EXERCISE OBJECTIVE → Leaving out the pictures, retype the lines from the beginning of the listing through the line containing "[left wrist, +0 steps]".

+++ DATASET SECTION +++

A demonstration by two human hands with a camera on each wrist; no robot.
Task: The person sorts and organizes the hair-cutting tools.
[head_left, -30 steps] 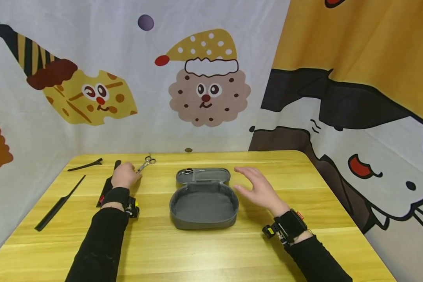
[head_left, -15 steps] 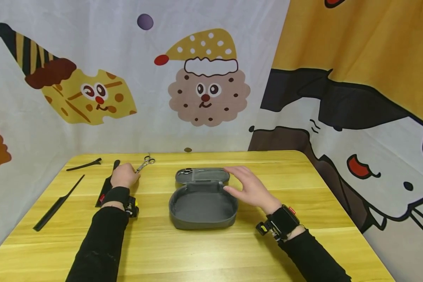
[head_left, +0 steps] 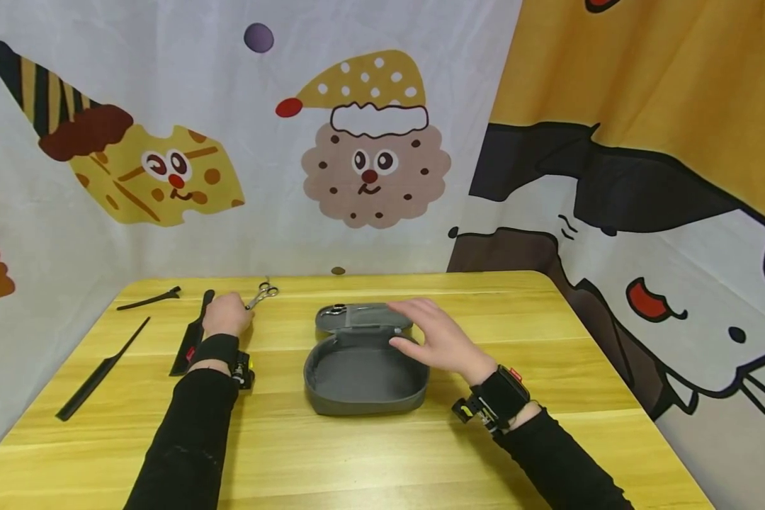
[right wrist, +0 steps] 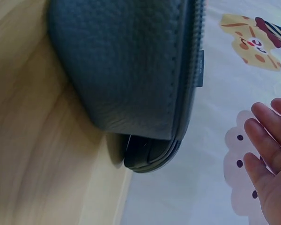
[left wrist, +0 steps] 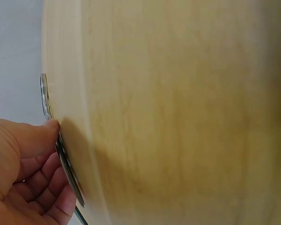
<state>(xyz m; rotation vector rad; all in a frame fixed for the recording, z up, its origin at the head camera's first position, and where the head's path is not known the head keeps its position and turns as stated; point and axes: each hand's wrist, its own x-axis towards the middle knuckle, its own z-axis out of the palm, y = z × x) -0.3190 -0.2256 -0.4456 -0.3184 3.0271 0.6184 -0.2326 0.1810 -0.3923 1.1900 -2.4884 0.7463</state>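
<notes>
At the back left of the table, my left hand (head_left: pixel 226 316) pinches a pair of silver scissors (head_left: pixel 264 292) between thumb and fingers. The left wrist view shows the thumb on the scissors (left wrist: pixel 65 161), which lie close to the tabletop. A grey zippered case (head_left: pixel 366 407) lies unzipped at the middle with its lid folded back. My right hand (head_left: pixel 443 340) hovers over the case's right side, fingers straight and thumb apart. Nothing is in its grasp. In the right wrist view the right hand (right wrist: pixel 274 157) is apart from the case's leathery side (right wrist: pixel 126 70).
Partly behind the left hand lies a wide black comb (head_left: pixel 187 350). Further left are a black tail comb (head_left: pixel 92 389) and a black hair clip (head_left: pixel 149 300). A small metal tool with finger rings (head_left: pixel 336 309) sits in the lid's pocket. A printed curtain (head_left: pixel 261 234) hangs behind the table.
My right hand has moved left, from beside the case to over its right edge. The left hand stays at the scissors. The head view has shifted slightly.
</notes>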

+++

EXPECTED ANSWER →
A demonstration by two human hands with a camera on each wrist; no robot.
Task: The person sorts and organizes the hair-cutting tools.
[head_left, -30 steps] 
[head_left, -15 steps] 
[head_left, +0 steps] 
[right wrist, +0 steps] 
[left wrist, +0 steps] 

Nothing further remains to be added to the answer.